Master data can be published and distributed
to business people as well as operational
systems in order to share the
common data definitions more widely. A
history of changes made to master data
over time is kept to support trend analysis
and audit trails for compliance and
governance initiatives.
“If you look at our biggest soft spot,
it is B2B with complex customers,”
Longman says. In B2B environments,
customers are frequently changing customers,
partners, and products and operate
using complex IT infrastructures.
A key design feature for Kalido is using
just one table to store all data: “If you
change the structure of the data or add
new levels and hierarchy to adapt to a
change in the business, the programs that
access the data will still function,” Longman
explains. In effect, he adds, this approach
separates the business model from
the underlying database schema.
Governance is a big piece
Big Blue is also eyeing the master data
problem—and the market opportunity.
IBM’s WebSphere DataStage TX enables
enterprises to combine data, apps,
and messaging system content and deliver
the resulting data to any app, business
process or end user that needs it.
The software, which is built on an SOA,
allows the data integration environment
to be deployed in an open architecture.
Because it supports e-business standards,
WebSphere DataStage TXcan integrate
business data (XML and non-XML) regardless of data volumes—for
example, a HIPAA claim that has an
XML claim attachment embedded inside
a non-XML document—while ensuring
data quality, according to IBM.
WebSphere DataStage TXprovides “industry
packs” to simplify the task of integrating
data from disparate sources and
transforming it into a format that meets industry-
specific standards such as SWIFT,
HIPAAand EDI. The software also supports
integration of data from widely used
enterprise apps from vendors such as SAP,
Siebel, Oracle and PeopleSoft.
Technology isn’t the whole battle, says
Craig Jett, MDM strategy and marketing
executive at IBM: “Abig piece is governance
and how you manage your data.”
MDM is accomplished through middleware
and services that support data
management and put data within the
right business context for a particular domain.

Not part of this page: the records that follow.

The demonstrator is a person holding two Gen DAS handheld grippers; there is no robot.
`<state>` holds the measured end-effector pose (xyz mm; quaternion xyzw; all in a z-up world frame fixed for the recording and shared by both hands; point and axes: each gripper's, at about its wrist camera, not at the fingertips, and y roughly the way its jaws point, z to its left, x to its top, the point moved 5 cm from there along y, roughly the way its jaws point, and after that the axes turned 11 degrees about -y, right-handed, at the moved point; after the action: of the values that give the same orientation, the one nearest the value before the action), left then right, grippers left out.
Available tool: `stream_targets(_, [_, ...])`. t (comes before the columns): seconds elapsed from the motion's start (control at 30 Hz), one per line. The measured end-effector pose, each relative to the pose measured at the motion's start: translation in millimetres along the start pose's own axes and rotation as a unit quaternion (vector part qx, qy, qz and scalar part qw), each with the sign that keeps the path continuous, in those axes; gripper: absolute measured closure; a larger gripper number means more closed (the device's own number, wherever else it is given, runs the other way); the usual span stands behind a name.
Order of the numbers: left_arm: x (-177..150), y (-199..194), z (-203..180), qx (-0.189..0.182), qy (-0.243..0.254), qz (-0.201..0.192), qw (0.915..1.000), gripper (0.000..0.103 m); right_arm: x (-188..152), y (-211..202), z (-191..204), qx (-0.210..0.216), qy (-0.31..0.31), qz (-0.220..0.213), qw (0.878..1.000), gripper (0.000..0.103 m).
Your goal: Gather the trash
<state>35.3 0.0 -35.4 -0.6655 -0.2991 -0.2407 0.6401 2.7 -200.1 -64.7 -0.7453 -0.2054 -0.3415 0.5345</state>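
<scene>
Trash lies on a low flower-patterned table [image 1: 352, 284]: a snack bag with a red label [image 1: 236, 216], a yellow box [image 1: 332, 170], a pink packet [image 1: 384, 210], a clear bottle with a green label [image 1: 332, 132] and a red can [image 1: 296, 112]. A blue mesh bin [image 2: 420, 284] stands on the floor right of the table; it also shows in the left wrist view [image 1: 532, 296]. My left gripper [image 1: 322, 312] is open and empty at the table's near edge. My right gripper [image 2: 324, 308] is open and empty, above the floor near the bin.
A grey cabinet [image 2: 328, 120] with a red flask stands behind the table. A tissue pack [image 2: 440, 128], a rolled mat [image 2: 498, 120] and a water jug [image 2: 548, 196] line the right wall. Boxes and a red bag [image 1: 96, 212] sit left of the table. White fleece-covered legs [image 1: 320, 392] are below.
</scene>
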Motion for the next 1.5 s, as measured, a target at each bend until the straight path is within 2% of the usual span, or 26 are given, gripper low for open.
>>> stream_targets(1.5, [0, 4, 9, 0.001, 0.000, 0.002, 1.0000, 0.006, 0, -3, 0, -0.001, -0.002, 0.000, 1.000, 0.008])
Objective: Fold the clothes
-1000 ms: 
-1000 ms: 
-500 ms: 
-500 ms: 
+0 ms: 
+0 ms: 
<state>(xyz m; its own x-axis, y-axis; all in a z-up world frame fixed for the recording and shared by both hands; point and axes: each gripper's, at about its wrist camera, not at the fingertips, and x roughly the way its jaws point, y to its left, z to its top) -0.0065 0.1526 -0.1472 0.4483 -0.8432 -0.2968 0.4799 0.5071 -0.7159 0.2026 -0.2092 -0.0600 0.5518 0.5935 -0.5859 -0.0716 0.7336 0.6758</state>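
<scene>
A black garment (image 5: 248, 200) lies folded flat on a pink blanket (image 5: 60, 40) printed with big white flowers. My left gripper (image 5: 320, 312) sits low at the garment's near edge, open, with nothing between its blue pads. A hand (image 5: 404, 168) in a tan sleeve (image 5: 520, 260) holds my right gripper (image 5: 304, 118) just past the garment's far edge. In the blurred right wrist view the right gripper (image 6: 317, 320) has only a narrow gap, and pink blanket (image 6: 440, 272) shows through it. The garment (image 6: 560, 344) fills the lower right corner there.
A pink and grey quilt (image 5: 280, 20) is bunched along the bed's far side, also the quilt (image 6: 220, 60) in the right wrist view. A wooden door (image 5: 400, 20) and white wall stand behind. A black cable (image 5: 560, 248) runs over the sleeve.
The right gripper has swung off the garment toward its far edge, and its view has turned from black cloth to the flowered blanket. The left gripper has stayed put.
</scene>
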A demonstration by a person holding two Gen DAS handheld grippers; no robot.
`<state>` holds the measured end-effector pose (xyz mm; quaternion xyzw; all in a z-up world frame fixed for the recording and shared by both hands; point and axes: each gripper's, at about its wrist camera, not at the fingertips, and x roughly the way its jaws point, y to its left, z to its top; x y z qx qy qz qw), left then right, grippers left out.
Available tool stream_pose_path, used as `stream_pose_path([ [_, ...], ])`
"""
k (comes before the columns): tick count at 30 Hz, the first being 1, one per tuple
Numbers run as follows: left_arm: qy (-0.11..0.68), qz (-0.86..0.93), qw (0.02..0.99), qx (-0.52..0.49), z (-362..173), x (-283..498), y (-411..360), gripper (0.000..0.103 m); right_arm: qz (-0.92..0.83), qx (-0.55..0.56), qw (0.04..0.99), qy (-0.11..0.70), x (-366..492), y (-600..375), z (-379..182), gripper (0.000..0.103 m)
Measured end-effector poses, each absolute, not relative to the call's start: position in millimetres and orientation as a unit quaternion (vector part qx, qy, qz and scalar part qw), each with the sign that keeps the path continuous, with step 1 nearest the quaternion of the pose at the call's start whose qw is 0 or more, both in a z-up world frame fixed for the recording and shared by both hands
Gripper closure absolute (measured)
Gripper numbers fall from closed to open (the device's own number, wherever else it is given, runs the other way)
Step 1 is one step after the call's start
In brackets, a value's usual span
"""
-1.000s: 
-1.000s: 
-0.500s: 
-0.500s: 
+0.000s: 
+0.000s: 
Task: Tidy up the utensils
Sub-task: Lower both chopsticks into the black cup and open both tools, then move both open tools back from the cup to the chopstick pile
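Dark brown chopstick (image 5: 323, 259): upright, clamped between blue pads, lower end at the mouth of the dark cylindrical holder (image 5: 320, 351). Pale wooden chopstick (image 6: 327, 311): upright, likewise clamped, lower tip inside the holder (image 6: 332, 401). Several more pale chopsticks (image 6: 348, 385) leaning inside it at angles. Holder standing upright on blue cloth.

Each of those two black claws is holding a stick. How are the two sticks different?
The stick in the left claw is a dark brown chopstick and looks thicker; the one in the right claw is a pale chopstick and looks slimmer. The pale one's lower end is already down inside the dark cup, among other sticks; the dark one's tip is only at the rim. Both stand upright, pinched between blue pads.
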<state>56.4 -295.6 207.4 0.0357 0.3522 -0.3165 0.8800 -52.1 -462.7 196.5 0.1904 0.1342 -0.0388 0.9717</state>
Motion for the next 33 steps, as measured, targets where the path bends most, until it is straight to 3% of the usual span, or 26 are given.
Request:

Data process control through an
SOA is a key component of MDM, says
Jett. “Ultimately, we lump MDM into
data governance, stewardship and change
management,” he says.
No need to go global
In a market as potentially large and diverse
as MDM, not every vendor is aiming to
provide a global solution to everyone’s
problem. Managed services provider Liaison
Technologies offers Enterprise Content
Director, a hosted product information
management (PIM) solution, which
focuses only on product information.
Hosting solutions can cut implementation
time to weeks rather than months and provide
a rapid ROI, asserts Bob Renner,
CEO of Liaison Technologies.
According to Renner, Enterprise Content
Director applies adaptive intelligence
techniques and data manipulation
rules to pull information from data
pools, using industry standards such as
UCCnet, papiNet, CIDX and XML to
ensure accurate data synchronization.
Barbara Mowry, president and CEO of
Silver Creek Systems, says her company
is focusing on “semantic integration” to
deliver MDM’s missing link. What’s
needed, she says, is a semantic-based approach
that ignores data patterns and
identifies real meaning. Once an item is
properly understood, it can be standardized,
localized and enriched according to
the needs of the company and the system.
Silver Creek’s DataLens System, architected
as an SOA, employs AI, semantic
modeling and expert system techniques
to achieve high recognition rates and
reusability, and it does it on the fly and
with easy scalability, according to Mowry.
Ultimately, any business pursuing
MDM is still battling with the oldest IT
problem in the world: “Garbage in,
garbage out.” But unlike the old days, it’s
no longer adequate to merely complain
about the problem, you have to fix it.